• [Aim of the exercise]
Whatever the data contains, copy all of it exactly.

• [Data]

——————

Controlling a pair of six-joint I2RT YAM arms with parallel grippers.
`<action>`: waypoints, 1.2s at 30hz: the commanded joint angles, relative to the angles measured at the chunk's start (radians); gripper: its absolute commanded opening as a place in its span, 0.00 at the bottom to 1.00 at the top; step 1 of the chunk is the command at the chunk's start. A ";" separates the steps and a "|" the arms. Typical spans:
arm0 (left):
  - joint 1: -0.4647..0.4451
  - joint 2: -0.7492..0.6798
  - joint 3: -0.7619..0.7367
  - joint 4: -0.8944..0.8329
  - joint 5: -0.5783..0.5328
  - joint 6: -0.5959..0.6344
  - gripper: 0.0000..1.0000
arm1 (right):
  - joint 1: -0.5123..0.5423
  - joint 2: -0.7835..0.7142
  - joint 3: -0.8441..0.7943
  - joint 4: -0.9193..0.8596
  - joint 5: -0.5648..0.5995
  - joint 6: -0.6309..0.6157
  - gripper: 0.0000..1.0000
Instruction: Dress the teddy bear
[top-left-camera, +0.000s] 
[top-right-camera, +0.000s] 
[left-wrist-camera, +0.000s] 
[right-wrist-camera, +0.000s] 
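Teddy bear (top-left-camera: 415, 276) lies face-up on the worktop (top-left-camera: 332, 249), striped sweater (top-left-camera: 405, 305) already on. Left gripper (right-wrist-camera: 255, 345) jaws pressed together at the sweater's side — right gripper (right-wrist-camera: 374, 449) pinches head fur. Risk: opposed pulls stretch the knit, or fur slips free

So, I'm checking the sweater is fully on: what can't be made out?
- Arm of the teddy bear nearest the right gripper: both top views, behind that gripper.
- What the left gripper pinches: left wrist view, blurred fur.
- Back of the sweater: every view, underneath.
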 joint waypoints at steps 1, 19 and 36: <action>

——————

• [Exercise answer]
Controlling a pair of six-joint I2RT YAM arms with parallel grippers.
`<action>`: waypoints, 1.2s at 30hz: the commanded joint angles, relative to the angles measured at the chunk's start (radians); gripper: its absolute commanded opening as a place in its span, 0.00 at the bottom to 1.00 at the top; step 1 of the chunk is the command at the chunk's start. A ";" separates the steps and a "|" the arms. Typical spans:
arm0 (left):
  - joint 1: -0.4647..0.4451
  - joint 2: -0.7492..0.6798
  - joint 3: -0.7619..0.7367
  - joint 4: -0.8944..0.8329
  - joint 5: -0.5783..0.5328
  - joint 6: -0.5959..0.6344
  - gripper: 0.0000..1.0000
arm1 (right):
  - joint 1: -0.5123..0.5423
  - joint 2: -0.7835..0.7142
  - joint 3: -0.8441..0.7943
  - joint 4: -0.9193..0.8596
  - joint 5: -0.5648..0.5995
  - joint 6: -0.6309..0.6157
  - gripper: 0.0000..1.0000
Instruction: Dress the teddy bear
[top-left-camera, +0.000s] 
[top-right-camera, +0.000s] 
[left-wrist-camera, +0.000s] 
[right-wrist-camera, +0.000s] 
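Teddy bear (top-left-camera: 415, 276) lies face-up on the worktop (top-left-camera: 332, 249), striped sweater (top-left-camera: 405, 305) already on. Left gripper (right-wrist-camera: 255, 345) jaws pressed together at the sweater's side — right gripper (right-wrist-camera: 374, 449) pinches head fur. Risk: opposed pulls stretch the knit, or fur slips free

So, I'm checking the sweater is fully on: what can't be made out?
- Arm of the teddy bear nearest the right gripper: both top views, behind that gripper.
- What the left gripper pinches: left wrist view, blurred fur.
- Back of the sweater: every view, underneath.
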 joint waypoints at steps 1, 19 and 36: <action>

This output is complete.